++++ Exercise materials

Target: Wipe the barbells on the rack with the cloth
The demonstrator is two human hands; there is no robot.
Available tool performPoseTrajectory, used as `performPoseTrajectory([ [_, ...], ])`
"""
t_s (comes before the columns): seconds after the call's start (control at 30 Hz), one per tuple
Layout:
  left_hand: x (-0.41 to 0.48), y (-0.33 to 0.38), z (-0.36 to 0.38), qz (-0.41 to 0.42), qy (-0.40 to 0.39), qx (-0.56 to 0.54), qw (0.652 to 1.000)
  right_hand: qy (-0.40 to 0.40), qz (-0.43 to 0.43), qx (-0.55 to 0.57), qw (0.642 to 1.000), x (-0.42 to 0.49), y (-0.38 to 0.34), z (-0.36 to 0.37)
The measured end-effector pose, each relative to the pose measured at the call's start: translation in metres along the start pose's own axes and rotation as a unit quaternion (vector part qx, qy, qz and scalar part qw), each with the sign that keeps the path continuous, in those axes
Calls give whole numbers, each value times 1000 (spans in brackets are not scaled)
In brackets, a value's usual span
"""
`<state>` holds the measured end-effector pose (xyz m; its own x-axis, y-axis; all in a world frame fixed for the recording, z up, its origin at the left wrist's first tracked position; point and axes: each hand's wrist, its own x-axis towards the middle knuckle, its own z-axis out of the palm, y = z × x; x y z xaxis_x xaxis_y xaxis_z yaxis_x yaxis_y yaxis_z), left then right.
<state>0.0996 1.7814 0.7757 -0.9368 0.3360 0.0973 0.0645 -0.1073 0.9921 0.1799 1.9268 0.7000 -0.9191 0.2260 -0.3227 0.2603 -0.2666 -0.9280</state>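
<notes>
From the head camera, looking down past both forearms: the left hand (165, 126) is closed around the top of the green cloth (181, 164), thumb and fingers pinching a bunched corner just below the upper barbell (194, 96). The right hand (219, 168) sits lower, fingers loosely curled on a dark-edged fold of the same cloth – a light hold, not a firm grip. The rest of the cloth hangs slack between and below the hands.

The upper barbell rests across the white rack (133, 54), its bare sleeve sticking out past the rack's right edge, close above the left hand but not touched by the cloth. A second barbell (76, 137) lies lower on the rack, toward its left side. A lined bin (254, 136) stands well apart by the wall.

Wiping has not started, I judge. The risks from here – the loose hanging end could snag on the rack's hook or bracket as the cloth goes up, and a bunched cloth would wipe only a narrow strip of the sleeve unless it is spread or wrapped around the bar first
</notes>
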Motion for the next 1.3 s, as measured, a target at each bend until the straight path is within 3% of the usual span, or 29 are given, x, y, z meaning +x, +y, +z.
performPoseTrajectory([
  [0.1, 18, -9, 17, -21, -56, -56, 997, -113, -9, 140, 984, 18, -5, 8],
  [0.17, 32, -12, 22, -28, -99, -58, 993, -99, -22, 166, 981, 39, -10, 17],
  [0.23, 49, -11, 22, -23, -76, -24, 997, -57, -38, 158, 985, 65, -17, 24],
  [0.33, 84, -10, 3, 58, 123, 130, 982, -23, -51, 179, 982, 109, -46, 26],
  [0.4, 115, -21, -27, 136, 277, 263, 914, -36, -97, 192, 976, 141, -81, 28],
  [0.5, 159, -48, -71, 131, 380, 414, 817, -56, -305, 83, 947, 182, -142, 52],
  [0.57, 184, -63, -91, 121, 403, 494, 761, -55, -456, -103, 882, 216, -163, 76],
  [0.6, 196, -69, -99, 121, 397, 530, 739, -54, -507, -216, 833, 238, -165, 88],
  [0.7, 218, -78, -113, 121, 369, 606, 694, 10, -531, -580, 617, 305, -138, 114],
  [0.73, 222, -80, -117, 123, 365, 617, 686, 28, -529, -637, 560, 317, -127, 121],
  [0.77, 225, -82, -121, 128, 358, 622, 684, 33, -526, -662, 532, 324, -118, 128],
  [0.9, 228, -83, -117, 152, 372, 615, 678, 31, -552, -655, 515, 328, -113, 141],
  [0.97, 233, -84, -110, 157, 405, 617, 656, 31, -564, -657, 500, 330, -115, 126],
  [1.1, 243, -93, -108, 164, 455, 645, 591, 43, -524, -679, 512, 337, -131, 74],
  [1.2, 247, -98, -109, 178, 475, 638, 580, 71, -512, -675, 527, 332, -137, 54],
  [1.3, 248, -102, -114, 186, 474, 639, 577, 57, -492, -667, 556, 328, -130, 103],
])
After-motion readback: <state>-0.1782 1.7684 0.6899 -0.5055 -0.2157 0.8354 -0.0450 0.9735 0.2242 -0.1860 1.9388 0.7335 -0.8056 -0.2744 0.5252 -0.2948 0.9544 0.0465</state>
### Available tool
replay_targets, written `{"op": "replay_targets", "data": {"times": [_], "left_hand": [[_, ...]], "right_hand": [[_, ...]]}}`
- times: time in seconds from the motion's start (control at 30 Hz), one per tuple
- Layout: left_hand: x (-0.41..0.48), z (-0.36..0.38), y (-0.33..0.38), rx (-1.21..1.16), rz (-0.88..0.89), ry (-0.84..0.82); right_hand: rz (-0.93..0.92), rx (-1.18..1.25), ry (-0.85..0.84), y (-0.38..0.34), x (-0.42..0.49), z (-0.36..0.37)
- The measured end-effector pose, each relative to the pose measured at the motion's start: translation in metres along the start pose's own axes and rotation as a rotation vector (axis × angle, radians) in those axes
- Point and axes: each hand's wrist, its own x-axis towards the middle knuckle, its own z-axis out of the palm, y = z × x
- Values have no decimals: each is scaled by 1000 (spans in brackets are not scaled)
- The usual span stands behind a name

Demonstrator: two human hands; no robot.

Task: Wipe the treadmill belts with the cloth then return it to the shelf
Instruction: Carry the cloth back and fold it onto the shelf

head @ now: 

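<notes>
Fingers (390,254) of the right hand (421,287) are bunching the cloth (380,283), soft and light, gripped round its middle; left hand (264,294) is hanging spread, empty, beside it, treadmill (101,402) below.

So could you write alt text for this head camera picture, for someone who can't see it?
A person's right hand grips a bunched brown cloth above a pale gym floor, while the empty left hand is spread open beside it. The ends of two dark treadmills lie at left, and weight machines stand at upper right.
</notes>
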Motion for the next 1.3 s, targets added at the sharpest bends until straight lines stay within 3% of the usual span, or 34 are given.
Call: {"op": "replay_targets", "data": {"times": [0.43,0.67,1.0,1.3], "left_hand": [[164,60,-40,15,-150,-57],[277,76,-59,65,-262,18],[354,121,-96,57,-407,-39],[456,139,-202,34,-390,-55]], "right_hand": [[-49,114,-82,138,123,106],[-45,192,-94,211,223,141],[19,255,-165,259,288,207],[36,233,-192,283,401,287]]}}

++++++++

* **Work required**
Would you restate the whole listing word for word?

* **Problem solution**
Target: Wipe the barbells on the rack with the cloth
The demonstrator is two human hands; there is no robot.
Available tool performPoseTrajectory, used as `performPoseTrajectory([ [_, ...], ])`
"""
t_s (comes before the columns): seconds after the call's start (control at 30 Hz), one per tuple
Layout:
  left_hand: x (-0.41 to 0.48), y (-0.33 to 0.38), z (-0.36 to 0.38), qz (-0.41 to 0.42), qy (-0.40 to 0.39), qx (-0.56 to 0.54), qw (0.652 to 1.000)
  right_hand: qy (-0.40 to 0.40), qz (-0.43 to 0.43), qx (-0.55 to 0.57), qw (0.642 to 1.000), x (-0.42 to 0.49), y (-0.38 to 0.34), z (-0.36 to 0.37)
The measured end-effector pose, each relative to the pose measured at the call's start: translation in metres along the start pose's own axes and rotation as a unit quaternion (vector part qx, qy, qz and scalar part qw), each with the sign that keeps the path continuous, in those axes
Calls give whole numbers, each value times 1000 (spans in brackets are not scaled)
In brackets, a value's usual span
"""
`<state>` holds the measured end-effector pose (xyz m; its own x-axis, y-axis; all in a world frame fixed for the recording, z up, its origin at the left wrist's first tracked position; point and axes: each hand's wrist, its own x-axis towards the middle knuckle, its own z-axis out of the palm, y = z × x; x y z xaxis_x xaxis_y xaxis_z yaxis_x yaxis_y yaxis_z), left then right.
<state>0.0996 1.7814 0.7757 -0.9368 0.3360 0.0973 0.0645 -0.1073 0.9921 0.1799 1.9268 0.7000 -0.9191 0.2260 -0.3227 0.2603 -0.2666 -0.9280</state>
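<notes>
From the head camera, looking down past both forearms: the left hand (165, 126) is closed around the top of the green cloth (181, 164), thumb and fingers pinching a bunched corner just below the upper barbell (194, 96). The right hand (219, 168) sits lower, fingers loosely curled on a dark-edged fold of the same cloth – a light hold, not a firm grip. The rest of the cloth hangs slack between and below the hands.

The upper barbell rests across the white rack (133, 54), its bare sleeve sticking out past the rack's right edge, close above the left hand but not touched by the cloth. A second barbell (76, 137) lies lower on the rack, toward its left side. A lined bin (254, 136) stands well apart by the wall.

Wiping has not started, I judge. The risks from here – the loose hanging end could snag on the rack's hook or bracket as the cloth goes up, and a bunched cloth would wipe only a narrow strip of the sleeve unless it is spread or wrapped around the bar first
</notes>
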Motion for the next 1.3 s, as measured, a target at each bend until the straight path is within 3% of the usual span, or 29 are given, x, y, z meaning +x, +y, +z.
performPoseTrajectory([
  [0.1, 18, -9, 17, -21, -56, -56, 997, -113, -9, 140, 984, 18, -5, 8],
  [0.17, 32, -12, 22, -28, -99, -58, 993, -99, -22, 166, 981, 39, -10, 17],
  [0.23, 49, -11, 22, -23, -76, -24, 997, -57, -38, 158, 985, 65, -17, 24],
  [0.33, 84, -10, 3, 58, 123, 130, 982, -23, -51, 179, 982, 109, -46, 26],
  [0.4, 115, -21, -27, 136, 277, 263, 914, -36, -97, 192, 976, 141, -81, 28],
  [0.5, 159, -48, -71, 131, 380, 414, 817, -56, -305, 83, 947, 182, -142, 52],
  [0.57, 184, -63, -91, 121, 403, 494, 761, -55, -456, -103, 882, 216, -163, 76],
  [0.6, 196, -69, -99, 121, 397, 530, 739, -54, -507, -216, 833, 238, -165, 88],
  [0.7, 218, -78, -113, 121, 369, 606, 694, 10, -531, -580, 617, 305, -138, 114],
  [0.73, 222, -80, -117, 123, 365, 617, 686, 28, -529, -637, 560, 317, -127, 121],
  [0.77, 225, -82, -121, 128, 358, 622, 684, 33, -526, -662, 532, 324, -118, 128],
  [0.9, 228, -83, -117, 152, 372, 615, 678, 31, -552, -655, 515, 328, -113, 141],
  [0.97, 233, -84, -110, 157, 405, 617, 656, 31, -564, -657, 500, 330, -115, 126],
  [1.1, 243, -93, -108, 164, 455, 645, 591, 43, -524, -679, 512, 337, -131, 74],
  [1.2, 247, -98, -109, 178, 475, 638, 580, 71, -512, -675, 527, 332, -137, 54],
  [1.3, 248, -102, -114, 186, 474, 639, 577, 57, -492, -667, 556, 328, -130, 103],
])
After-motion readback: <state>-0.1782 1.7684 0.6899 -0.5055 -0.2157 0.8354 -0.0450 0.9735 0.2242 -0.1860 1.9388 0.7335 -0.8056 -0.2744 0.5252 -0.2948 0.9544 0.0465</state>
### Available tool
replay_targets, written `{"op": "replay_targets", "data": {"times": [_], "left_hand": [[_, ...]], "right_hand": [[_, ...]]}}`
- times: time in seconds from the motion's start (control at 30 Hz), one per tuple
- Layout: left_hand: x (-0.41..0.48), z (-0.36..0.38), y (-0.33..0.38), rx (-1.21..1.16), rz (-0.88..0.89), ry (-0.84..0.82); right_hand: rz (-0.93..0.92), rx (-1.18..1.25), ry (-0.85..0.84), y (-0.38..0.34), x (-0.42..0.49), z (-0.36..0.37)
- The measured end-effector pose, each relative to the pose measured at the motion's start: translation in metres along the start pose's own axes and rotation as a rotation vector (axis × angle, radians) in those axes
- Point and axes: each hand's wrist, its own x-axis towards the middle knuckle, its own z-axis out of the palm, y = z × x
- Values have no decimals: each is scaled by 1000 (spans in brackets are not scaled)
- The usual span stands behind a name

Demonstrator: two human hands; no robot.

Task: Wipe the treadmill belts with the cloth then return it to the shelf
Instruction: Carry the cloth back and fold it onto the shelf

head @ now: 

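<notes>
Fingers (390,254) of the right hand (421,287) are bunching the cloth (380,283), soft and light, gripped round its middle; left hand (264,294) is hanging spread, empty, beside it, treadmill (101,402) below.

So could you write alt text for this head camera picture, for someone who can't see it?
A person's right hand grips a bunched brown cloth above a pale gym floor, while the empty left hand is spread open beside it. The ends of two dark treadmills lie at left, and weight machines stand at upper right.
</notes>
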Motion for the next 1.3 s, targets added at the sharpest bends until straight lines stay within 3% of the usual span, or 34 are given.
Call: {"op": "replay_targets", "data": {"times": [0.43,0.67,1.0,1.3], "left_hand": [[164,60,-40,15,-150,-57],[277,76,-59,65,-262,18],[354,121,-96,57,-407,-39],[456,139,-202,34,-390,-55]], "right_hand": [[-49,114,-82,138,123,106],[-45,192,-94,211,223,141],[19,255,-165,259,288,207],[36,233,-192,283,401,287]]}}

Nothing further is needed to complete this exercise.